Enrique Folch, director de Paidós
Dedicó toda su vida al mundo del libro y la edición
Normalmente, uno asocia la figura del hombre que se ha hecho a sí mismo no sólo al mundo anglosajón, supuestamente mucho más meritocrático que el nuestro, sino, sobre todo, a actividades relacionadas con cualquier cosa menos con la cultura. Supongo que por esa específica variante de deformación profesional que es la presunción profesional, es decir, por el convencimiento, muy propio de nuestra condición, de que cualquiera podría hacer lo que hacen los demás pero apenas nadie alcanzaría a llevar a cabo con solvencia eso tan difícil que hacemos nosotros.
Pero de vez en cuando la realidad se encarga de desmentir tan absurdo convencimiento. Enrique Folch, fallecido el pasado 14 de diciembre, constituía para mí la más contundente refutación del mismo. De familia vinculada al mundo del libro -su padre era propietario de una pequeña librería en Barcelona- siempre tuvo que ver, de una u otra manera, con dicho mundo. Aunque, sin duda, la tarea en la que más a gusto se encontró y la que le permitió desarrollar mejor sus cualidades naturales fue la dirección del sello Paidós en España.
Durante los aproximadamente 20 años en que Enrique Folch gestionó el catálogo de la editorial, ésta alcanzó los momentos más brillantes de su ya larga historia (cumplió el pasado verano 60 años de existencia), lo que constituye un elogio nada menor refiriéndose a un sello que con anterioridad a él había publicado en castellano títulos como El miedo a la libertad, Conjeturas y refutaciones, Cómo hacer cosas con palabras, La muchedumbre solitaria y tantos otros. Bastará con decir esto: la publicación de las obras de autores tan determinantes del pensamiento de estas dos últimas décadas como Rorty, Taylor o Arendt fueron asumidas por él como auténticas apuestas personales.

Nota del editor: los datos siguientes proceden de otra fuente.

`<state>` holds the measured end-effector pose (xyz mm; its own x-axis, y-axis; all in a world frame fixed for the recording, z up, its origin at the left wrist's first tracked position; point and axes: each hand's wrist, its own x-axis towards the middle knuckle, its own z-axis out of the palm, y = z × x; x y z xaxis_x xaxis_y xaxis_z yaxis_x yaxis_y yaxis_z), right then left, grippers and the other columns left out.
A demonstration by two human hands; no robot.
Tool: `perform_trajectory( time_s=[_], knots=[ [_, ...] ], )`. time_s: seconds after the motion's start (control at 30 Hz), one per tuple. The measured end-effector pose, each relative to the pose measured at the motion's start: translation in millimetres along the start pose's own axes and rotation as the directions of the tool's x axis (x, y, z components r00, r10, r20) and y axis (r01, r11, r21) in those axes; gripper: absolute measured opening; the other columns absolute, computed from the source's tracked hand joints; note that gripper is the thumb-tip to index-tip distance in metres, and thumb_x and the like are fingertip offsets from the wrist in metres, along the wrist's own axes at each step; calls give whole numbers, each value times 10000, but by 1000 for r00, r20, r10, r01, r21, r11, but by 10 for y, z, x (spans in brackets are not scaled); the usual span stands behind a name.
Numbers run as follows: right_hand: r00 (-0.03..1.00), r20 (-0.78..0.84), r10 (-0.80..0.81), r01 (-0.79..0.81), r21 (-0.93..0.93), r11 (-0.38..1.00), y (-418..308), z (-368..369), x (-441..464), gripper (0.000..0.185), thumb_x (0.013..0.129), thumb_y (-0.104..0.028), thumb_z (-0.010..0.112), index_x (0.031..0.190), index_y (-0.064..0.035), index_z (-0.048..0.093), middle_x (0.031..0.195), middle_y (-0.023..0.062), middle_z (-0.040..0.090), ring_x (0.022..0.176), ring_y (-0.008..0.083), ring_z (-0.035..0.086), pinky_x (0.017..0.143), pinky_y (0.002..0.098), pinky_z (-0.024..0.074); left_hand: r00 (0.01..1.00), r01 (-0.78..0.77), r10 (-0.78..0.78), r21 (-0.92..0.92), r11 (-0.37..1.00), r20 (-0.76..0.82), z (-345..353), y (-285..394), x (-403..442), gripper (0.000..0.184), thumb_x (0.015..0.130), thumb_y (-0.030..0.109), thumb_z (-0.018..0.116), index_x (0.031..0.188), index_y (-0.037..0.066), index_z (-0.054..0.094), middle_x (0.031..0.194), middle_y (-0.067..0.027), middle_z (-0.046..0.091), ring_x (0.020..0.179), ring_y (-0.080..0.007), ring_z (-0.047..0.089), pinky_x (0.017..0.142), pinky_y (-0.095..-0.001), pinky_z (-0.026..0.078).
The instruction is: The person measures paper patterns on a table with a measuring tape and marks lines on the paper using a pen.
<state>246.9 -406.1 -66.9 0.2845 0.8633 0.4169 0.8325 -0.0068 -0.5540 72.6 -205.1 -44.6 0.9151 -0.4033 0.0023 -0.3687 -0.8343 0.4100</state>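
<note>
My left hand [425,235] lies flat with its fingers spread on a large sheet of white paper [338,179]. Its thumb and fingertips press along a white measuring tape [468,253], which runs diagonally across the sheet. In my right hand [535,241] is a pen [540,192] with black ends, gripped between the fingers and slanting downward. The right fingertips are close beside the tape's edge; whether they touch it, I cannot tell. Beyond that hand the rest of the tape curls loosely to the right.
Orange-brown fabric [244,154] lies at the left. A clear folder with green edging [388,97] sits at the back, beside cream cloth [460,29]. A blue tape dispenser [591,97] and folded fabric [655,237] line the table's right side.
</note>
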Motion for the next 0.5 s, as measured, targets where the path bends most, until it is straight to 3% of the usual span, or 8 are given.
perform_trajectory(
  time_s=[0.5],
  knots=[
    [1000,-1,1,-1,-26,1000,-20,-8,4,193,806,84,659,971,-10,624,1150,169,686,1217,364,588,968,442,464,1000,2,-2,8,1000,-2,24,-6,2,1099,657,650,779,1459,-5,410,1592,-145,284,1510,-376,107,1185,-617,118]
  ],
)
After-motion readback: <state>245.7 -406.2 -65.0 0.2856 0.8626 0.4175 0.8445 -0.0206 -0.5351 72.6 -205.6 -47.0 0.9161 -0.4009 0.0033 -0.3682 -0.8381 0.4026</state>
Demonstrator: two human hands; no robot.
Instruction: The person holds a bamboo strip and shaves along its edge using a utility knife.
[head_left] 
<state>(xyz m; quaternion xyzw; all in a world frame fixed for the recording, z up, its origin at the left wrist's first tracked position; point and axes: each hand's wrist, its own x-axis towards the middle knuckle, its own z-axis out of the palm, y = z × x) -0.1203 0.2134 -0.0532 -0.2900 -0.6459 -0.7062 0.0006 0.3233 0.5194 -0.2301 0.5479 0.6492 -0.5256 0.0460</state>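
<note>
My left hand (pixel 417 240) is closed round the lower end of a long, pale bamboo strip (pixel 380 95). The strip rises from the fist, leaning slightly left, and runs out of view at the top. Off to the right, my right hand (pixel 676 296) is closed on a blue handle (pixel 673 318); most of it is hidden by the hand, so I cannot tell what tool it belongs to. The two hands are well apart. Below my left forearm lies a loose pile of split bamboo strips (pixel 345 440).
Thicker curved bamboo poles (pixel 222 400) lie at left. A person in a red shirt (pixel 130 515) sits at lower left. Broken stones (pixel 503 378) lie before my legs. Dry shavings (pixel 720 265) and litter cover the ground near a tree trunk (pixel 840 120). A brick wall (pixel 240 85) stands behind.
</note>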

Tan formidable tarea la abordó, como aquel que dice, a pulmón, sin más herramientas que la experiencia acumulada, su olfato de lector impenitente y un entusiasmo y una capacidad de trabajo a prueba de desfallecimientos. Es verdad que en la tarea contó con ayuda, pero también eso debe contabilizarse en su haber. Casi siempre supo rodearse de las personas adecuadas, cualidad que con razón acostumbra a considerarse como un claro indicio de inteligencia. Como es natural, no siempre acertó. Pudo equivocarse (¿quién no, por cierto?) y ser sensible al halago, a la zalamería o a cualquier otra debilidad, pero el modo en que reaccionaba ante sus propios errores también era una muestra de su calidad humana. Porque al final terminaba reconociendo, con una humildad no exenta de grandeza, que se había equivocado ("sí, ya sé que me avisaste", me reconoció más de una vez) y, como el que se crece con el castigo, extraía de ahí un nuevo impulso para proseguir e intentar hacerlo mejor, sin tropezar demasiadas veces en la misma piedra.
Era un tipo que se hacía querer, en muchos casos a pesar suyo. La última vez que le vi -me emociona recordarlo, lo confieso- ya llevaba marcado en el rostro su destino. Estaba cansado, muy cansado. Respondió a mi inevitable "¿cómo estás?" poniendo su mano en mi hombro, en un cálido gesto de afecto, completamente inusual en él. Sonrió con esfuerzo, respiró hondo y me contestó: "Es duro esto. Ya te contaré". La muerte, con la innecesaria crueldad que le caracteriza, no permitió esa conversación aplazada. Pero en cierto modo, da igual. No siempre ganan los malos. Como se suele decir de los grandes autores, que permanecen vivos a través de sus textos, el trabajo de Enrique Folch estará presente entre nosotros mientras haya lectores para los libros que él publicó. Por mi parte, les aseguro que no es exagerado: no podré volver a ver un título de su editorial sin echarle un recuerdo.
Manuel Cruz es catedrático de Filosofía en la Universidad de Barcelona e investigador en el Instituto de Filosofía del CSIC.